WHAT IS REQUIRED – The data below should be retyped exactly, with the pictures left out.

DATA BELOW –
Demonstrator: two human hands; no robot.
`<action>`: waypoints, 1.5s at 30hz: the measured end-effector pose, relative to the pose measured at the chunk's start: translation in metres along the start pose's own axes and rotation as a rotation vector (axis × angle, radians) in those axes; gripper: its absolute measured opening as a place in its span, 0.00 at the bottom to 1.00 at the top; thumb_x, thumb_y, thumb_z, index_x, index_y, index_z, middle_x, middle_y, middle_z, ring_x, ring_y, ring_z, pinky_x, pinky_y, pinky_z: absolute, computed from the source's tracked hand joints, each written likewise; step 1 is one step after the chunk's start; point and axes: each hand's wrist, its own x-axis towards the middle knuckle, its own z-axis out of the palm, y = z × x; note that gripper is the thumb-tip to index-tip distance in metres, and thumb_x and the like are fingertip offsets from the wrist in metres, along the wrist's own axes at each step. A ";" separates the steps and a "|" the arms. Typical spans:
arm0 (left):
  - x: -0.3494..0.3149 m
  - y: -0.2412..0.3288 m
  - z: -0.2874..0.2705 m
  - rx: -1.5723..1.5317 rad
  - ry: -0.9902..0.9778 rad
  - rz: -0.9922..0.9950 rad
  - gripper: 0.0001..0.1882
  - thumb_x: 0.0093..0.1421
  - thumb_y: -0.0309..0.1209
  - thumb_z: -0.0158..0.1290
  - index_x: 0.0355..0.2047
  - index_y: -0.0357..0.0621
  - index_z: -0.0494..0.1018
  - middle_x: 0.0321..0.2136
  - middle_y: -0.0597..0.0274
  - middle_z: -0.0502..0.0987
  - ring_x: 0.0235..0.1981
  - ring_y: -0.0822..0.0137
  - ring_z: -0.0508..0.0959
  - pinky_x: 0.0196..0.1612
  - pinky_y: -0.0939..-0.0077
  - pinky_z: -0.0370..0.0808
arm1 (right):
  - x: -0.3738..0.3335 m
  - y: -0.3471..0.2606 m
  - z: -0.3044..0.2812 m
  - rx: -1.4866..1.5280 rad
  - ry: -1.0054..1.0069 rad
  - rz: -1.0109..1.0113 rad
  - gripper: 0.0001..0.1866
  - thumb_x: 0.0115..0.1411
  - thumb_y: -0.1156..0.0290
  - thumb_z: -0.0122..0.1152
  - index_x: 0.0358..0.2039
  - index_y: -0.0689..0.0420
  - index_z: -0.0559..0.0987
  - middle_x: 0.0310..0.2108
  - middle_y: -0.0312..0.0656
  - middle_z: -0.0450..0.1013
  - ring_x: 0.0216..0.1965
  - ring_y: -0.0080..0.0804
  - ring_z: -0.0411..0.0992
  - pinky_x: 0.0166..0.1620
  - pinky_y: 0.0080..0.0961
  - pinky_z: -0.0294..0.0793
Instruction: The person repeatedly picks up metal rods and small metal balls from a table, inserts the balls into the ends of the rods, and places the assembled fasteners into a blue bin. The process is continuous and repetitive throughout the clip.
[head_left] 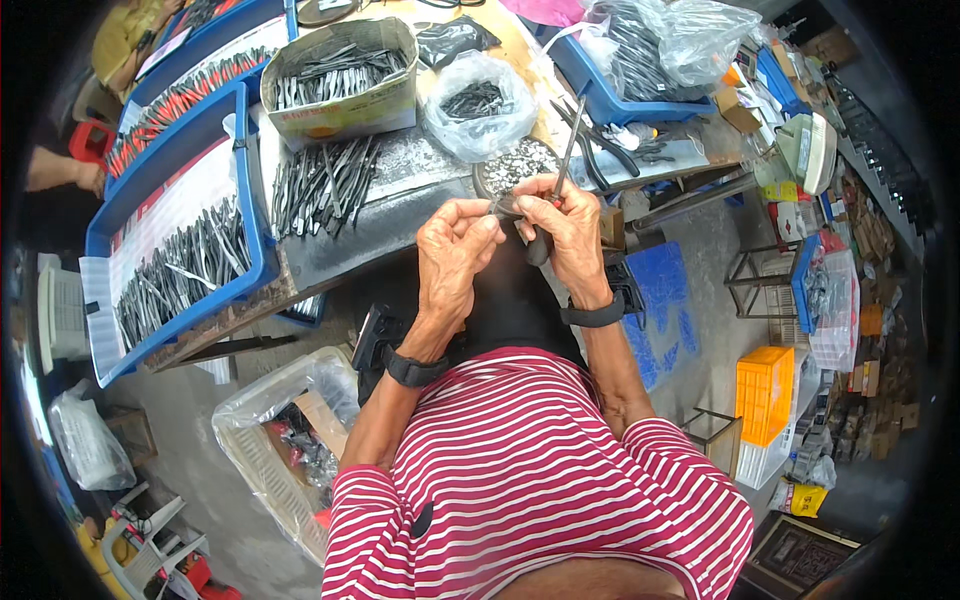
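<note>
Both hands meet just in front of the bench edge. Fingertips of my left hand (458, 248) are closed in a pinch on a small dark metal part (505, 205), too small to name. My right hand (566, 232) touches the same part with thumb and forefinger. Its other fingers are wrapped round a screwdriver-like tool; the thin shaft (571, 145) points up and away, and the dark handle (539, 248) sticks out below the palm. Just beyond the fingertips lies a round dish (482, 180) of small silvery bits. A pair of pliers (607, 150) rests on the bench to the right.
A cardboard box (340, 122) of dark strips, a loose pile of strips (325, 185) and a plastic-lined bowl (440, 125) stand on the bench. Blue trays (262, 230) fill the left. Another person's hand (90, 178) shows far left. A lined crate (250, 440) sits on the floor.
</note>
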 end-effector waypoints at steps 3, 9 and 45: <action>-0.001 0.001 0.001 0.045 -0.003 0.017 0.06 0.56 0.22 0.50 0.35 0.35 0.68 0.22 0.61 0.73 0.17 0.81 0.65 0.17 0.92 0.57 | -0.003 -0.005 0.005 0.020 -0.028 -0.012 0.06 0.51 0.80 0.56 0.31 0.67 0.75 0.23 0.41 0.72 0.19 0.21 0.66 0.23 0.15 0.65; -0.006 0.003 0.004 0.094 -0.033 0.058 0.06 0.54 0.23 0.51 0.34 0.36 0.70 0.22 0.65 0.73 0.18 0.82 0.64 0.20 0.90 0.60 | -0.008 -0.011 0.014 -0.020 -0.048 -0.028 0.06 0.50 0.82 0.55 0.31 0.67 0.75 0.23 0.40 0.72 0.19 0.20 0.66 0.24 0.15 0.65; -0.004 -0.004 0.002 0.251 0.059 0.240 0.06 0.53 0.23 0.55 0.32 0.37 0.72 0.20 0.72 0.70 0.19 0.85 0.64 0.21 0.92 0.59 | -0.008 -0.009 0.022 -0.376 0.016 -0.040 0.04 0.53 0.81 0.53 0.31 0.61 0.71 0.24 0.33 0.67 0.21 0.14 0.64 0.23 0.13 0.64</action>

ANSWER SECTION –
Demonstrator: two human hands; no robot.
`<action>`: waypoints, 1.5s at 30hz: the measured end-effector pose, relative to the pose measured at the chunk's start: translation in metres along the start pose's own axes and rotation as a rotation vector (axis × angle, radians) in those axes; gripper: its absolute measured opening as a place in its span, 0.00 at the bottom to 1.00 at the top; thumb_x, thumb_y, thumb_z, index_x, index_y, index_z, middle_x, middle_y, middle_z, ring_x, ring_y, ring_z, pinky_x, pinky_y, pinky_z: absolute, computed from the source's tracked hand joints, each written likewise; step 1 is one step after the chunk's start; point and axes: each hand's wrist, its own x-axis towards the middle knuckle, its own z-axis out of the palm, y = z × x; note that gripper is the thumb-tip to index-tip distance in metres, and thumb_x and the like are fingertip offsets from the wrist in metres, along the wrist's own axes at each step. A ";" separates the steps and a "|" the arms. Typical spans:
arm0 (left):
  - x: -0.3494..0.3149 m
  - y: -0.2412..0.3288 m
  - z: -0.2874..0.2705 m
  - rx: -1.5723..1.5317 rad
  - ry: -0.9902..0.9778 rad
  - rz: -0.9922..0.9950 rad
  - gripper: 0.0001..0.1882
  - thumb_x: 0.0093..0.1421
  - thumb_y: -0.0309..0.1209
  - thumb_z: -0.0158..0.1290
  - index_x: 0.0355..0.2047
  - index_y: -0.0357..0.0621
  - index_z: -0.0494..0.1018
  - middle_x: 0.0321..0.2136
  - middle_y: -0.0597..0.0274
  - middle_z: -0.0502..0.0987
  - ring_x: 0.0235..0.1981
  - ring_y: -0.0822..0.0137
  - ring_z: -0.0508..0.0959
  - pinky_x: 0.0196..0.1612
  - pinky_y: -0.0939..-0.0077
  - pinky_z: -0.0370..0.0808
arm1 (right):
  - x: -0.3738..0.3335 m
  - y: -0.3471..0.2606 m
  - z: -0.3044..0.2812 m
  - rx: -1.4866..1.5280 rad
  - ry: -1.0054..1.0069 rad
  - rz: -1.0109..1.0113 rad
  - gripper: 0.0001..0.1866
  - thumb_x: 0.0115..0.1411
  - thumb_y: -0.1156..0.0290
  - thumb_z: -0.0122..0.1152
  - index_x: 0.0358..0.2039
  - index_y: -0.0689..0.0420
  - index_z: -0.0559..0.0987
  - middle_x: 0.0310..0.2108
  - middle_y: -0.0312..0.0656
  - middle_z: -0.0450..0.1013
  - ring_x: 0.0216..0.1965
  - ring_y: -0.0080..0.0804
  - ring_z: -0.0411..0.0992
  - pinky_x: 0.0166..0.1620
  - pinky_y: 0.0080..0.0961
  - pinky_z: -0.0294..0.0793
Instruction: The person repeatedly picks up metal rods and small metal balls from a table, inserts the balls into the ends of the rods, and places the assembled fasteners into a blue bin. The process is continuous and repetitive throughout the clip.
[head_left] 
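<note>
Both hands meet just in front of the bench edge. Fingertips of my left hand (458, 248) are closed in a pinch on a small dark metal part (505, 205), too small to name. My right hand (566, 232) touches the same part with thumb and forefinger. Its other fingers are wrapped round a screwdriver-like tool; the thin shaft (571, 145) points up and away, and the dark handle (539, 248) sticks out below the palm. Just beyond the fingertips lies a round dish (482, 180) of small silvery bits. A pair of pliers (607, 150) rests on the bench to the right.
A cardboard box (340, 122) of dark strips, a loose pile of strips (325, 185) and a plastic-lined bowl (440, 125) stand on the bench. Blue trays (262, 230) fill the left. Another person's hand (90, 178) shows far left. A lined crate (250, 440) sits on the floor.
</note>
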 end-effector waypoints at steps 3, 9 and 45: <action>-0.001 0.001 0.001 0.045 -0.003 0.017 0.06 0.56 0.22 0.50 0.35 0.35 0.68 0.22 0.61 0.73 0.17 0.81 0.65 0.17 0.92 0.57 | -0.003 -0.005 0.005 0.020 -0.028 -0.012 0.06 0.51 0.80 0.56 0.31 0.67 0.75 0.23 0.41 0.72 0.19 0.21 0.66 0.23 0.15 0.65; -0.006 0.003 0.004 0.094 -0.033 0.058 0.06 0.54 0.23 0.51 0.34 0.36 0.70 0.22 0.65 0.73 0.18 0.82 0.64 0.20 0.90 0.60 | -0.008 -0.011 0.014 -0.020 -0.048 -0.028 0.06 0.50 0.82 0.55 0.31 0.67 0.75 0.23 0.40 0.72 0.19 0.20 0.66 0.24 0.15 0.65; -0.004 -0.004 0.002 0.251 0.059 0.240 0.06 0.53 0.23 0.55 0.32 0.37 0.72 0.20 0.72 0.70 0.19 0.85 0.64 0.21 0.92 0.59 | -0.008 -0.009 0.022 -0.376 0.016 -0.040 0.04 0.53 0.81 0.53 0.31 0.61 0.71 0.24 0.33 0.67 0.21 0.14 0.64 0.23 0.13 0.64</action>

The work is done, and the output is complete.